A hard-hitting look at the regulation of sexual difference and its role in circumscribing African American culture

The sociology of race relations in America typically describes an intersection of poverty, race, and economic discrimination. But what is missing from the picture—sexual difference—can be as instructive as what is present. In this ambitious work, Roderick A. Ferguson reveals how the discourses of sexuality are used to articulate theories of racial difference in the field of sociology. He shows how canonical sociology—Gunnar Myrdal, Ernest Burgess, Robert Park, Daniel Patrick Moynihan, and William Julius Wilson—has measured African Americans’s unsuitability for a liberal capitalist order in terms of their adherence to the norms of a heterosexual and patriarchal nuclear family model.
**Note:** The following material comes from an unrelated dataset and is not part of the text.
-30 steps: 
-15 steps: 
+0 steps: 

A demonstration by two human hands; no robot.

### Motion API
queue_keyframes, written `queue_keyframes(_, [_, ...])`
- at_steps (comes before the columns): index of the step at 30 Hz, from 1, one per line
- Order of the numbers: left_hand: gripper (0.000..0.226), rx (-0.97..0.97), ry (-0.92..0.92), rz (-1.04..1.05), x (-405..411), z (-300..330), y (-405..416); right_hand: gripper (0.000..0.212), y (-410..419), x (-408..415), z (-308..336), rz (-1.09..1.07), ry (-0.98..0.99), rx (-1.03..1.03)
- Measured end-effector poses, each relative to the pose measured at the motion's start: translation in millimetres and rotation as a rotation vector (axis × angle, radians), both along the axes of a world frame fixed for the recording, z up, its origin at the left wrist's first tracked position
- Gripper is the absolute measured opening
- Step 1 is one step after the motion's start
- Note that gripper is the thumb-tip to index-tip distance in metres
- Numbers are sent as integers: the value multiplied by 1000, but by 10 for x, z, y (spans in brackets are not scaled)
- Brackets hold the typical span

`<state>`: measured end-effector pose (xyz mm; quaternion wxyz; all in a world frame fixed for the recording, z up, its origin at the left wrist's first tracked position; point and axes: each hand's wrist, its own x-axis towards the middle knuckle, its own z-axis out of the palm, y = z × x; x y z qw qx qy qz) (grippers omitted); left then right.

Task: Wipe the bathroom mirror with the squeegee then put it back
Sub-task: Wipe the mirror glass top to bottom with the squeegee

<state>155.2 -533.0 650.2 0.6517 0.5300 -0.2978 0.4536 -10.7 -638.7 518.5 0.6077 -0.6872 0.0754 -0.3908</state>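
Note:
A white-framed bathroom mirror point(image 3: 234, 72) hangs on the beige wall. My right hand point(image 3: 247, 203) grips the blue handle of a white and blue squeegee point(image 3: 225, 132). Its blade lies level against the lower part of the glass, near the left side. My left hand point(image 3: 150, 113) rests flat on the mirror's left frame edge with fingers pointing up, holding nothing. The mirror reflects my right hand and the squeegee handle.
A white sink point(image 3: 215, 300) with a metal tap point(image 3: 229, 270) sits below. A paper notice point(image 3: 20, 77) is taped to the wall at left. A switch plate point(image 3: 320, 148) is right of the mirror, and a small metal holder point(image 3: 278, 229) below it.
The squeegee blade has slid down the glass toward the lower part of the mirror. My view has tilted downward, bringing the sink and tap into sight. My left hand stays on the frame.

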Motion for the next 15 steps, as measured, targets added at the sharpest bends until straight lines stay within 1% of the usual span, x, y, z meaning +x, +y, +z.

In short, to the extent that African Americans’s culture and behavior deviated from those norms, they would not achieve economic and racial equality.

Aberrations in Black tells the story of canonical sociology’s regulation of sexual difference as part of its general regulation of African American culture. Ferguson places this story within other stories—the narrative of capital’s emergence and development, the histories of Marxism and revolutionary nationalism, and the novels that depict the gendered and sexual idiosyncrasies of African American culture—works by Richard Wright, Ralph Ellison, James Baldwin, Audre Lorde, and Toni Morrison. In turn, this book tries to present another story—one in which people who presumably manifest the dysfunctions of capitalism are reconsidered as indictments of the norms of state, capital, and social science. Ferguson includes the first-ever discussion of a new archival discovery—a never-published chapter of Invisible Man that deals with a gay character in a way that complicates and illuminates Ellison’s project.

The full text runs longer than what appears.